* _WORK INSTRUCTIONS_
Say nothing but the number of lines below in which the string "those" appears.

####

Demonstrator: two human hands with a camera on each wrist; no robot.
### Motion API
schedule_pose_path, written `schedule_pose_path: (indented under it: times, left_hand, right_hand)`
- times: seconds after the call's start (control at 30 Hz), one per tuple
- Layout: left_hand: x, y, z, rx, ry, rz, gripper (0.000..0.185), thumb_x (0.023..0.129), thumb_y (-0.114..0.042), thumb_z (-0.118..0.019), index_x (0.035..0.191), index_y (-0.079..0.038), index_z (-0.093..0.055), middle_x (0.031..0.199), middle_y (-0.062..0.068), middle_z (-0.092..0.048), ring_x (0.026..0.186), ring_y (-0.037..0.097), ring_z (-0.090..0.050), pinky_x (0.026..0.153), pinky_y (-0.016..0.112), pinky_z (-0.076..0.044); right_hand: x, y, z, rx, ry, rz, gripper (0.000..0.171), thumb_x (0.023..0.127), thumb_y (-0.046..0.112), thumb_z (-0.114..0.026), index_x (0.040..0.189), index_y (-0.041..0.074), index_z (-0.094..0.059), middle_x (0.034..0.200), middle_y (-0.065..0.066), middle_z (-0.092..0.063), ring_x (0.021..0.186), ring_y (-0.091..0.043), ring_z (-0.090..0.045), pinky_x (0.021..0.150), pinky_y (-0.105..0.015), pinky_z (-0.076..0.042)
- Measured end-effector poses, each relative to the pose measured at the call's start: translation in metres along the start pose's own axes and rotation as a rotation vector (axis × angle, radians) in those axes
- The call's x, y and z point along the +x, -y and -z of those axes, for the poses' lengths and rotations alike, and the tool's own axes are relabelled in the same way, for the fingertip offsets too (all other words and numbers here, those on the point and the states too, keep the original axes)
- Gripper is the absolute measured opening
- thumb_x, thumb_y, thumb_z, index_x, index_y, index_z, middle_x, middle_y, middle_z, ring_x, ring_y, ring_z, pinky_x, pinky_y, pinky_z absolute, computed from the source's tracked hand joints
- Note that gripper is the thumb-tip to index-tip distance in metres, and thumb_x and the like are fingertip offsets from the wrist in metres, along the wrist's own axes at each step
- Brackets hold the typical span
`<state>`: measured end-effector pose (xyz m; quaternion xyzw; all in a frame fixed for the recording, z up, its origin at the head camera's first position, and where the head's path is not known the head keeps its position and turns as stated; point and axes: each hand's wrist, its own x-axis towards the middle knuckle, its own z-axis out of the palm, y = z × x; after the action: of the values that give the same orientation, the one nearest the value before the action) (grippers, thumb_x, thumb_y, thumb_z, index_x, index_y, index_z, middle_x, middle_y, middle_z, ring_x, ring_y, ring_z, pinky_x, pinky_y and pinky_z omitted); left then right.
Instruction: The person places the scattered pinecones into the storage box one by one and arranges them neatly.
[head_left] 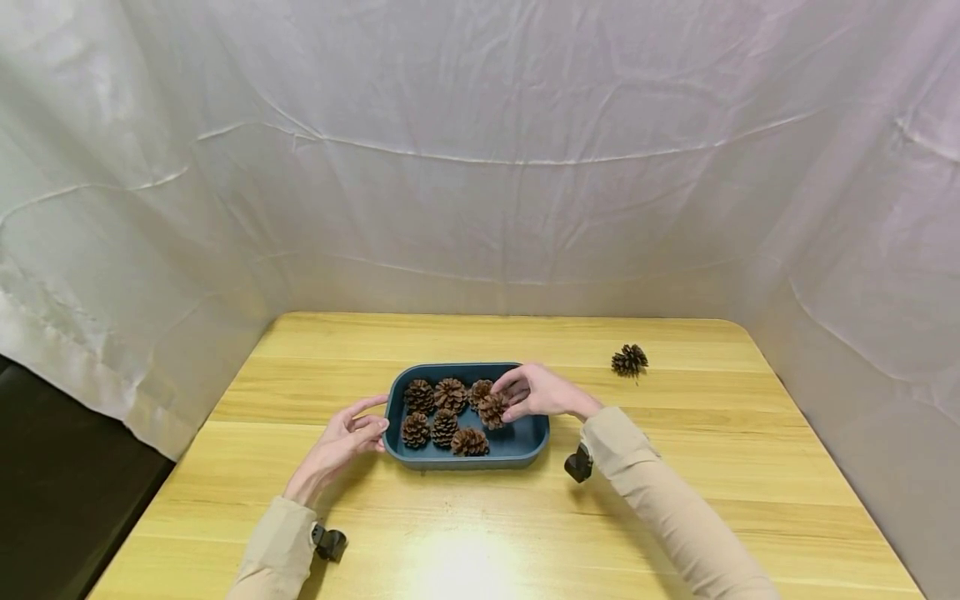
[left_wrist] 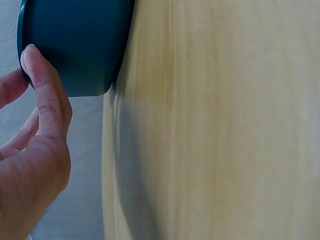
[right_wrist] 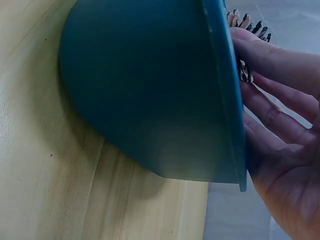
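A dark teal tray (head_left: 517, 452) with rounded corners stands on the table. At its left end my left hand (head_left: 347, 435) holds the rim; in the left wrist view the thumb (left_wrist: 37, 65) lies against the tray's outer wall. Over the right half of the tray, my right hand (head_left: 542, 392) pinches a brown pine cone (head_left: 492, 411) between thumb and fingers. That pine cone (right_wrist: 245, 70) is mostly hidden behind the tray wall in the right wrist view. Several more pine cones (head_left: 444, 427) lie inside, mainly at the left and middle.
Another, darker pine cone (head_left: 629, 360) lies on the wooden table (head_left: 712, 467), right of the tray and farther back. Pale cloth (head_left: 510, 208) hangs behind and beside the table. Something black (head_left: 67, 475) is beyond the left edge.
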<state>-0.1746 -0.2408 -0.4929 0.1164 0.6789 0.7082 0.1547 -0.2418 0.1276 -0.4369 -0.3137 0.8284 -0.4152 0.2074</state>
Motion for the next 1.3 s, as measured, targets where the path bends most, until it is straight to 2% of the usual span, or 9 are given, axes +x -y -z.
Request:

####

* _RESULT OF THIS EXERCISE_
2